--- Work instruction ---
Work out how many lines of the listing hold "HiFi" and return that number by itself.

Task data START

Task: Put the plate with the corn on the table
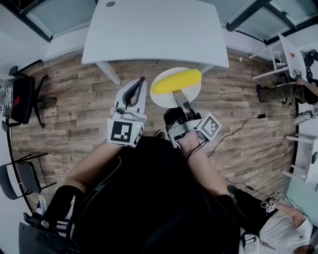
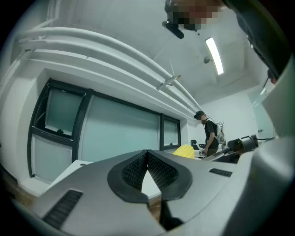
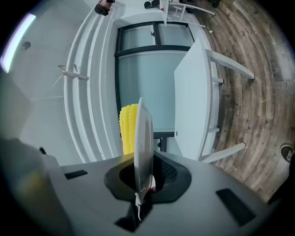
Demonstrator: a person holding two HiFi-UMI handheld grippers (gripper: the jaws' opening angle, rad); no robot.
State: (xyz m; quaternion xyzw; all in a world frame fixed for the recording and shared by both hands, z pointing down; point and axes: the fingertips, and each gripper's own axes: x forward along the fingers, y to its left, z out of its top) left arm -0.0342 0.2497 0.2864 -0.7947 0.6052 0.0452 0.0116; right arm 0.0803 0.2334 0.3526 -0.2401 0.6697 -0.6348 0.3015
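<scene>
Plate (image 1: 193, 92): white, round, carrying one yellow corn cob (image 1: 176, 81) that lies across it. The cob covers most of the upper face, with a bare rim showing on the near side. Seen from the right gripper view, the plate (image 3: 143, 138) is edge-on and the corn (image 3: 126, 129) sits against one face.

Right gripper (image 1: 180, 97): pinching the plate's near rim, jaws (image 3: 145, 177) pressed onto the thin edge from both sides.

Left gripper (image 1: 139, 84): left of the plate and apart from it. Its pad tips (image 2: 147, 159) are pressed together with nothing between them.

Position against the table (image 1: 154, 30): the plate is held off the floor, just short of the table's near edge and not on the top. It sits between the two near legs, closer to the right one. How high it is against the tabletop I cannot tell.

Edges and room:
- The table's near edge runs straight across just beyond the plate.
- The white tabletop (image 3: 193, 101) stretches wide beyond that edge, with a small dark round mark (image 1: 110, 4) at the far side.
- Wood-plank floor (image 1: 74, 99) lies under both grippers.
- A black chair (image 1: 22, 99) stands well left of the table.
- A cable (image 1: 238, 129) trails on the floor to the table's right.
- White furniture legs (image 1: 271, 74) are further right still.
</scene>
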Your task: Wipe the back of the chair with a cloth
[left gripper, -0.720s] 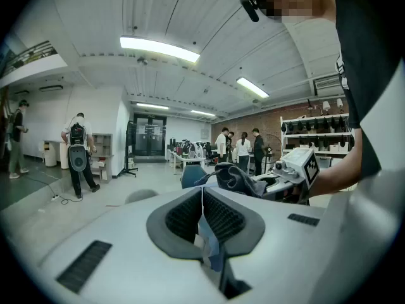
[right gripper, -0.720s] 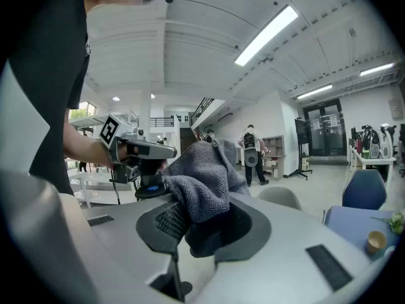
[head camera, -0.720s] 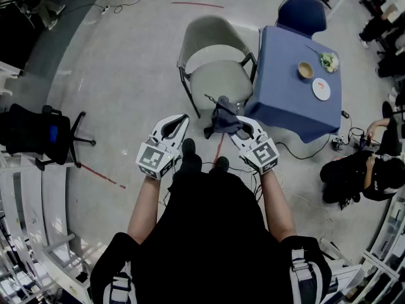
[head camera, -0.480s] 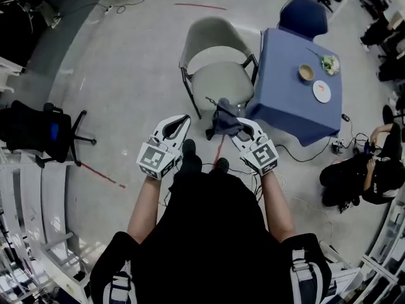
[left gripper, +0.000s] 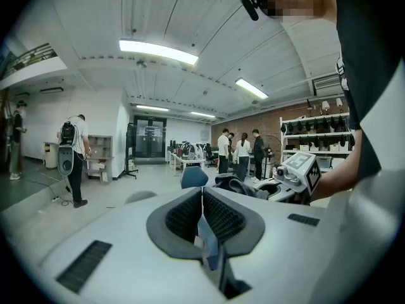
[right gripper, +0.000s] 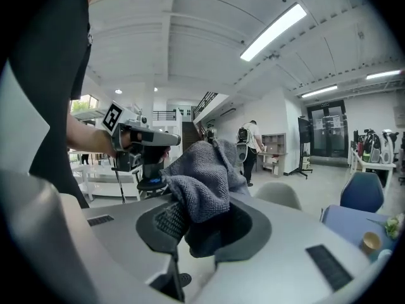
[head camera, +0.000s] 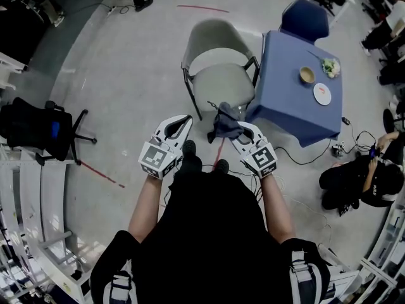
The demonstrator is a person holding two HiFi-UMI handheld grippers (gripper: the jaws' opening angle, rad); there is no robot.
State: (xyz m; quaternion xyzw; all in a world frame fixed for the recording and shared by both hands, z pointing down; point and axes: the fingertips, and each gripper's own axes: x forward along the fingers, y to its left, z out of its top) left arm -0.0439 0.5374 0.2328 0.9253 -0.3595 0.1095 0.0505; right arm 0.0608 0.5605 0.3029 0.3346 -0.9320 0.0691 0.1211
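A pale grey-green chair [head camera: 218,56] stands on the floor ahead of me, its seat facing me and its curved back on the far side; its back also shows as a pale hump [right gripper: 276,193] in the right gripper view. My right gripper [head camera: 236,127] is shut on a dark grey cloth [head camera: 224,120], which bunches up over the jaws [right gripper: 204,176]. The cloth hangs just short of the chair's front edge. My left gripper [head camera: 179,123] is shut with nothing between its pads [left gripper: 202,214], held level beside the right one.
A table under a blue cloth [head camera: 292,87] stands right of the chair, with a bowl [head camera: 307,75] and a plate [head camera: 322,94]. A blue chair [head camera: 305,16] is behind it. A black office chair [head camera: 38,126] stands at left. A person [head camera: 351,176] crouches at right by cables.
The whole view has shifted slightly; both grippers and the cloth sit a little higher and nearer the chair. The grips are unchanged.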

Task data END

--- Answer space ---
2